_Task to complete_: Below is a listing; reproduce exactly its lines from the one containing "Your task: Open" to its last line, both ends kept, and no other lines.

**** Supplied records ****

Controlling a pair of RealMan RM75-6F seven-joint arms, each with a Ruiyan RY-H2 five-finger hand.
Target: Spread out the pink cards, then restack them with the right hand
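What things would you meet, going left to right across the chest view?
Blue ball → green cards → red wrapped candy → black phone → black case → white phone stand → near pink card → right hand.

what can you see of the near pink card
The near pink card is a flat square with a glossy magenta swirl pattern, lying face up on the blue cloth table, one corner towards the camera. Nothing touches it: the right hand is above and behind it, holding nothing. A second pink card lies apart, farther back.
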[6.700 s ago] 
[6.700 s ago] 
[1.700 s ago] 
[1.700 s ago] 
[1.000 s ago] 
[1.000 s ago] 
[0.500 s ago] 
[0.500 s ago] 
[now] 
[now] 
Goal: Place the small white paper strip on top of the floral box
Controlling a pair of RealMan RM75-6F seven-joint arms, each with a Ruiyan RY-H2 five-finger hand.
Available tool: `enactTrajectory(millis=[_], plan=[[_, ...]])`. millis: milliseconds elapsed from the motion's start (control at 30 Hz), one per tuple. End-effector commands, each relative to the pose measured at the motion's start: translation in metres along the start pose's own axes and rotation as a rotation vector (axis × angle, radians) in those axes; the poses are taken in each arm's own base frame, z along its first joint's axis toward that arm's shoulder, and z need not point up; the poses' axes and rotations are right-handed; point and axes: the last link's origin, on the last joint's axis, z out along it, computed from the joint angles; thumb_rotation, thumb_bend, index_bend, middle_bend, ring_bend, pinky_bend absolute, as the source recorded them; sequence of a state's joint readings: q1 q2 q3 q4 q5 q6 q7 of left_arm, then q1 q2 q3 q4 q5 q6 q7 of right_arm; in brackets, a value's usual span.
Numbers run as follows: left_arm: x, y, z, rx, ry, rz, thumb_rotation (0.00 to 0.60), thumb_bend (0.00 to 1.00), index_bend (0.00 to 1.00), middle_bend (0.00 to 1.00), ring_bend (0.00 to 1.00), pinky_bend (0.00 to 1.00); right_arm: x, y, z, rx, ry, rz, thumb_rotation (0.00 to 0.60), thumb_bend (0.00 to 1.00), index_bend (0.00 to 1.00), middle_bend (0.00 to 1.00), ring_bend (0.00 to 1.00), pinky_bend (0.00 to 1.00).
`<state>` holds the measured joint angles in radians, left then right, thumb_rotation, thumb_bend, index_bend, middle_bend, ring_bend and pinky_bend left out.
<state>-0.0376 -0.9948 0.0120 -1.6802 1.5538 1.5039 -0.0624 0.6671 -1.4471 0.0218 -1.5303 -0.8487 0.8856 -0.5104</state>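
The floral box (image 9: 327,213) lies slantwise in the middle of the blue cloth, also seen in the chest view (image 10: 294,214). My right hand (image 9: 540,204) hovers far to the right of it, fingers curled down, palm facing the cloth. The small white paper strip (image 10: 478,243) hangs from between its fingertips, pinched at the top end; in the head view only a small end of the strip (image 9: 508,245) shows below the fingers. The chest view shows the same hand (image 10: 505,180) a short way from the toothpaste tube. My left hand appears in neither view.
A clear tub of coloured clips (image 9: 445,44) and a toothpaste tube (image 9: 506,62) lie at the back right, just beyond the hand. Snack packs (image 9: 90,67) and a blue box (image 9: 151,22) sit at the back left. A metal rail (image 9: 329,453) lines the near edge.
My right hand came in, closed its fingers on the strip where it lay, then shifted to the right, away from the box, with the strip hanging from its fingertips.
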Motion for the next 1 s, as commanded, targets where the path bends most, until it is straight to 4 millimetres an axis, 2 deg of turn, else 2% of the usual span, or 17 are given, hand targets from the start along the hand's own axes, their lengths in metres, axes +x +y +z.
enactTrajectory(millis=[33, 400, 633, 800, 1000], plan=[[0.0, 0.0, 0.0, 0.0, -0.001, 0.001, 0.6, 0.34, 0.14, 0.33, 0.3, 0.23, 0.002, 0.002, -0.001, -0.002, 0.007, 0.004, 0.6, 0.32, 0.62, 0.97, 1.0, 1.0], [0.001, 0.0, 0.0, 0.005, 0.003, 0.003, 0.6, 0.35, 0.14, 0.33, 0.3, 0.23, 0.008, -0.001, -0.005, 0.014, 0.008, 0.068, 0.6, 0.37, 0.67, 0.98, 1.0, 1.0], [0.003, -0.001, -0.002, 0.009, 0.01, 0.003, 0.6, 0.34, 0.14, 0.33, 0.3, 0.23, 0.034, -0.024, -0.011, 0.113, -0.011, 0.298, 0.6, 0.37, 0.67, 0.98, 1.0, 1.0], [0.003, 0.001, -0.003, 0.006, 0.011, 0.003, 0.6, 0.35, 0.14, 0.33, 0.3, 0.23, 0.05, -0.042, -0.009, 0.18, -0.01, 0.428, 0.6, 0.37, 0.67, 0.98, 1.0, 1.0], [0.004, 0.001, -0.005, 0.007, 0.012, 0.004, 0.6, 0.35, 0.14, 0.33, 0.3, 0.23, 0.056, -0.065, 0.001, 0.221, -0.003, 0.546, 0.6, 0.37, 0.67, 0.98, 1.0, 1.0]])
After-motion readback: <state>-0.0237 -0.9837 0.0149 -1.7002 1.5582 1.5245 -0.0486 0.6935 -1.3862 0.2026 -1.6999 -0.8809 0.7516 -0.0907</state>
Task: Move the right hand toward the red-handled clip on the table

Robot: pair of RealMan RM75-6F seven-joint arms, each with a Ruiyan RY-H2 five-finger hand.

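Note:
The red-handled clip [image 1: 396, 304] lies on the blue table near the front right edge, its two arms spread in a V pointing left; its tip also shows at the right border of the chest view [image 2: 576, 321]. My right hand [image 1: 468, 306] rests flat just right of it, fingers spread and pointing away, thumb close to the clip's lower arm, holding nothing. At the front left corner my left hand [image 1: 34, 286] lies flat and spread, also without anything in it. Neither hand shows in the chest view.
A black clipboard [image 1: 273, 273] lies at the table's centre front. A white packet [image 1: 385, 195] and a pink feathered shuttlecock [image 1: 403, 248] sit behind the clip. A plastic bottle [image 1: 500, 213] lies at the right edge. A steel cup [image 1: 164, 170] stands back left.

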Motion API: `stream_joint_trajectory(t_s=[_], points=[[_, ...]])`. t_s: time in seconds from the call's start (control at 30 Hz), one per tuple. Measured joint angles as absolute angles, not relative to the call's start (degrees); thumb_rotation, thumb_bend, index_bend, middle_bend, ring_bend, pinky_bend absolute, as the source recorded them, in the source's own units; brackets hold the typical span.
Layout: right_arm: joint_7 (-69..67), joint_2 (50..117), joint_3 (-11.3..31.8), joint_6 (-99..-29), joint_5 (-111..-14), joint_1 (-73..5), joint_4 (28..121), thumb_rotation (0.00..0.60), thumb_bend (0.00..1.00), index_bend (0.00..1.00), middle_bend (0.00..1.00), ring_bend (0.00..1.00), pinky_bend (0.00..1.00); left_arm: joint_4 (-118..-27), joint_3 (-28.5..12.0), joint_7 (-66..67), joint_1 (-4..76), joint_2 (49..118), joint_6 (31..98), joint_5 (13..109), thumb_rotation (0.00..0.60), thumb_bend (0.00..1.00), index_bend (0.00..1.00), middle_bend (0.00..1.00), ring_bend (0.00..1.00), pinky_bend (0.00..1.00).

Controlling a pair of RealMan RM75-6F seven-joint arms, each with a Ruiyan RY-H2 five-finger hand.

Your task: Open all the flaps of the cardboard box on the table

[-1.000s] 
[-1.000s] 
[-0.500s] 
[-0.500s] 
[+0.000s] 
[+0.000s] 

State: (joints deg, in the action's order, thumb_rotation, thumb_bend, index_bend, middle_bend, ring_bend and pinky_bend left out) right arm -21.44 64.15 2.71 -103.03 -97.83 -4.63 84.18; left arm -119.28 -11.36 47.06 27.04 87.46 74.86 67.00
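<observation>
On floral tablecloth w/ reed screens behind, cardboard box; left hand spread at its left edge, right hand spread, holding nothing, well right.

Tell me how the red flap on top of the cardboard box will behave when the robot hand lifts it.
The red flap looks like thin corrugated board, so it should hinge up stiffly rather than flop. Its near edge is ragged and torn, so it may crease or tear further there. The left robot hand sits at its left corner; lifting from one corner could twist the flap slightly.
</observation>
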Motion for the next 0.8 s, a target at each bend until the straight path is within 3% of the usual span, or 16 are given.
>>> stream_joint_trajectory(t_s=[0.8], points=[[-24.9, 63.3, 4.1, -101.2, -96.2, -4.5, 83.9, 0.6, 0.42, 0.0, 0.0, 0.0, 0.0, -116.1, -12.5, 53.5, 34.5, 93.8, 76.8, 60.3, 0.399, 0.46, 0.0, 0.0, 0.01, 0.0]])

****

_Response to this task_:
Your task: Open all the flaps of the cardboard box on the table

[-1.000s] 
[-1.000s] 
[-0.500s] 
[-0.500s] 
[+0.000s] 
[+0.000s] 

State: (joints deg, in the action's order, thumb_rotation, thumb_bend, index_bend, middle_bend, ring_bend and pinky_bend left out) right arm -21.44 64.15 2.71 -103.03 -97.83 -4.63 84.18; left arm -119.28 -11.36 47.06 27.04 87.46 74.86 67.00
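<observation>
On floral tablecloth w/ reed screens behind, cardboard box; left hand spread at its left edge, right hand spread, holding nothing, well right.

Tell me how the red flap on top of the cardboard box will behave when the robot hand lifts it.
The red flap looks like thin corrugated board, so it should hinge up stiffly rather than flop. Its near edge is ragged and torn, so it may crease or tear further there. The left robot hand sits at its left corner; lifting from one corner could twist the flap slightly.
</observation>
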Motion for the next 0.8 s, a target at each bend until the straight path is within 3% of the usual span, or 16 are given.
>>> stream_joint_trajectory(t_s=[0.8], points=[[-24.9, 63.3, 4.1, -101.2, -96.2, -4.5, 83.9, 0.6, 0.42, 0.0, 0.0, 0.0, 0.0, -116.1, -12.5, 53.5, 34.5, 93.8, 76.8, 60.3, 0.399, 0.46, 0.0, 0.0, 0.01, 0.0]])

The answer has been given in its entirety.